Possibly more importantly, however, I don't want to stop short with a 90%
solution for the protocol / application version detection case. If there's
some reasonably used protocol out there that the system is unable to get
good information back from, then I don't consider it to be a "quality
implementation" (as laid out in Fyodor's e-mail of the goals for what he
would like to see implemented in nmap).

To illustrate this problem I tend to use the example of IRC. If you connect
to irc.saurik.com on port 6667 you will receive this immediately:

:irc.saurik.net NOTICE AUTH :*** Looking up your hostname...
:irc.saurik.net NOTICE AUTH :*** Found your hostname (cached)
:irc.saurik.net NOTICE AUTH :*** Checking ident...
:irc.saurik.net NOTICE AUTH :*** Checking for open socks server...
:irc.saurik.net NOTICE AUTH :*** No socks server found (good!)...

This isn't always true of IRC servers, some don't reply at all. Regardless,
this alone doesn't tell you much about the remote implementation. Most
modern IRC servers, each with very different capabilities once you've
actually logged in, send back the exact same strings (down to the
capitalization).

The next step is to attempt to login:

USER bob bob bob bob
NICK bob

This comes back as following:

:irc.saurik.net NOTICE AUTH :*** No ident response; username prefixed with ~
:irc.saurik.net NOTICE bob :*** If you are having problems connecting due to
ping timeouts, please type /quote pong 67AE11 or /raw pong 67AE11 now.
PING :67AE11

Now, at this point you may be able to determine that this is UnrealIRCd (as
I don't know much about the timeouts string), but that string has nothing to
do with the protocol and is sometimes customized to make it more obvious for
the end users of this particular server. The important point here is the
"PING" that is sent. This is done to verify that we aren't spoofing our
return address.

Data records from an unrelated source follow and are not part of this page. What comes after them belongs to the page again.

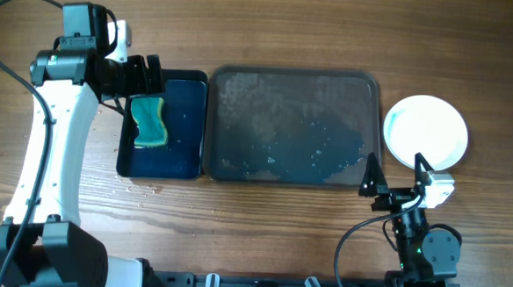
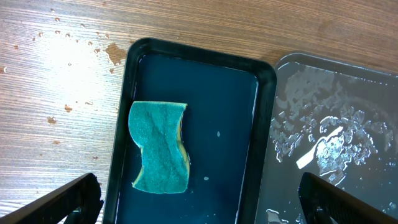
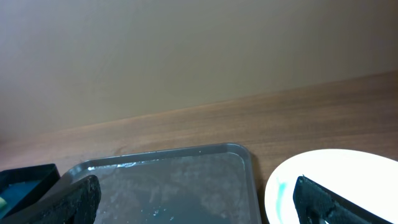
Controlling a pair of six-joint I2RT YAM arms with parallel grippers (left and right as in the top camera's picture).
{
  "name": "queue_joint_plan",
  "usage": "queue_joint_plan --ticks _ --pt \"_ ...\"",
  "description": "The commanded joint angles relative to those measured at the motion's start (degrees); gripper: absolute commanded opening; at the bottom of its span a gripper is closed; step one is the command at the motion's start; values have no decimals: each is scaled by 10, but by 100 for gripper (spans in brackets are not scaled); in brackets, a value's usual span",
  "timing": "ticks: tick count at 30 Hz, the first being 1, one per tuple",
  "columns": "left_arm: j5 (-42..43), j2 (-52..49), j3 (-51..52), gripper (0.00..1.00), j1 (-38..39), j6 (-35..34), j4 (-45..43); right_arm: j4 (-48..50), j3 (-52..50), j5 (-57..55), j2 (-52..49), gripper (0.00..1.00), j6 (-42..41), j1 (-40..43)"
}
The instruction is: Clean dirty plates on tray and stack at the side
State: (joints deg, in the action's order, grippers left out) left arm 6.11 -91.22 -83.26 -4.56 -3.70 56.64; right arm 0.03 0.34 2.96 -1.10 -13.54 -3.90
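Observation:
The dark tray lies mid-table, wet and with no plates on it; it also shows in the left wrist view and the right wrist view. To its right, on the wood, sits a round white plate; I cannot tell how many are stacked there. In the right wrist view this plate has a faint blue streak near its left edge. My right gripper is open and holds nothing, just in front of the tray's right corner and the plate. My left gripper hangs open and holds nothing over the sponge tray.
A smaller black tray with dark water adjoins the big tray's left side, and a green sponge lies in it. Water drops speckle the wood left of it. A wall rises behind the table.

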Motion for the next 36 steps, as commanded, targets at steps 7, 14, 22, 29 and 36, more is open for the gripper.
queue_joint_plan --ticks 7,14,22,29,36 --pt "-29 61 -1 100 3 18 5 1 0 9 9 100 9 -3" --pt "-5 312 202 100 15 73 -210 1 0 9 8 100 9 -3" --pt "18 706 629 100 17 108 -444 1 0 9 8 100 9 -3" --pt "22 832 750 100 19 111 -469 1 0 9 8 100 9 -3" --pt "16 878 778 100 19 140 -467 1 0 9 8 100 9 -3"
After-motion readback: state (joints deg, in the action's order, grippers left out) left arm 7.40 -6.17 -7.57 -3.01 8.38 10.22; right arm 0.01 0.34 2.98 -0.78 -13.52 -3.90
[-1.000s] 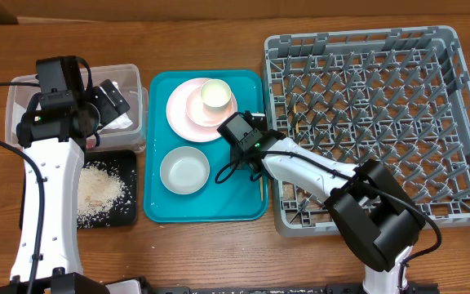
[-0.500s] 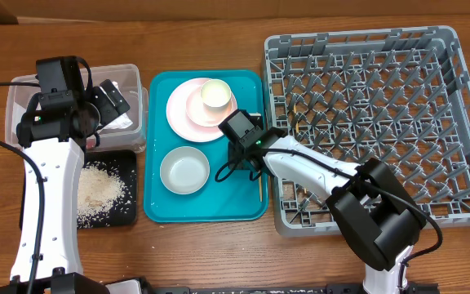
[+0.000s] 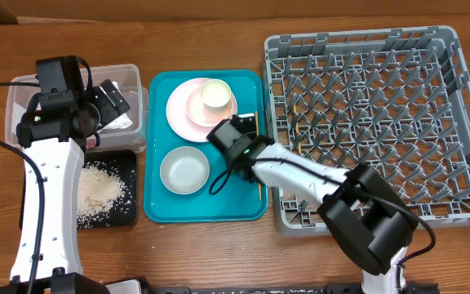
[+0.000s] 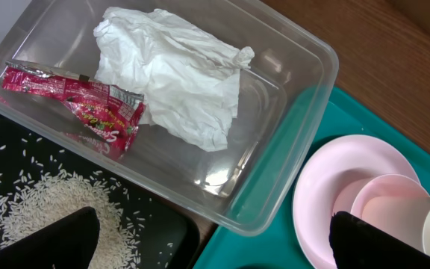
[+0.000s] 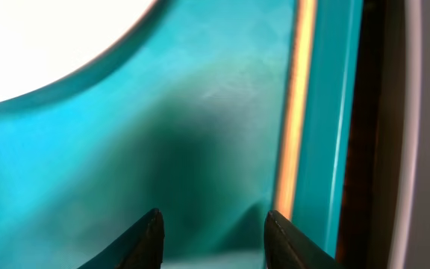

To this we must reply:

PONG :67AE11

At which point we actually get some useful information:

:irc.saurik.net 001 bob :Welcome to the IRC IRC Network
bob!~bob () ip68-6-65-181 sb sd cox net
:irc.saurik.net 002 bob :Your host is irc.saurik.net, running version
Unreal3.1.3-Komara
:irc.saurik.net 003 bob :This server was created Fri Jun 28 2002 at 06:25:56
CDT
:irc.saurik.net 004 bob irc.saurik.net Unreal3.1.3-Komara
oOiwghskSaHANTcCfrxeWqBFIzdvtGj lvhopsmntikrRcaqOALQbSeKVfHGCuzN
...

With nmap+V, I actually perform these steps (with random user information)
in order to obtain the version from the server. I do it rather quickly as
well as I have a strong implementation of parallel port requests and short
circuiting when I get enough information to determine the match. Most
importantly, however, defining this query wasn't that complicated using my
new file format from 2.99:

<probe name="IRC" ports="6665-6669">
    <label name="IRC"/>

    <send data="USER \R-----+ \R-----+ \R-----+ \R-----+\nNICK \R-----+\n"/>

    <switch timeout="5000000">
        <match regex="PING ([^\r\n]+)">
            <send data="PONG $1\n"/>
        </match>
    </switch>

    <switch timeout="500000">
        <match regex=":[^ ]+ 004 [^ ]+ [^ ]+ ([^ ]+)">
            <set-value name="Service" value="IRC"/>
            <set-value name="Version" value="$1"/>

            <match regex=":[^ ]+ 001 [^ ]+ :Welcome to the ([^\n]+)
Network">
                <set-value name="Network" value="$1"/>
            </match>
        </match>
    </switch>
</probe>

This definition is arguably more complex than the equivilant TCL/Expect
script (largely because it was written in an XML format and has some
information duplication due to that), but TCL/Expect does horribly with
binary protocols (even in the simpler cases, nmap+V can currently handle
most of the simple cases and I have plans for how to make it handle the more
complex ones). Also, TCL/Expect isn't easily run in parallel against
numerous ports at the same time without resorting to running multiple
instances or trying to use a threaded version of TCL and running each port
in a seperate thread. The requirements of a fast "scan an entire series of
computers" system is therefor much different. I have also mentioned the
usage of external languages for this purpose to people at various times on
various lists (including this one a few years back), and their first
reaction is usually one of "bloat" (which I disagree with, but it _is_ a
concern if users see it that way). I am definitely still open to discussions
about possible paths including "try to integrate either some -isms from
language X or just use language X with this cool option that let's you
control it's execution slicing".

Now that I've gone over that, looking at the language you can probably see
how a lot of differen things could rather easily be determined, and still
determined efficiently, from the myriad of protocols available on a given
computer:

o statistics about the computer (obtaining the MAC address, the number of
open MySQL connections, what time the computer responds to NTP requests
with)
o specific configuration of applications (what Apache modules are installed,
what extensions are supported by the telnet daemon, what the administrative
policies of the SMTP server are)
o general recon on the state of the machine (finding out what DNS zones it
is authoritative for, custom responses to identd)
o information about the content served by the computer (what IRC network the
IRC server is connected to, what the title of the default website is)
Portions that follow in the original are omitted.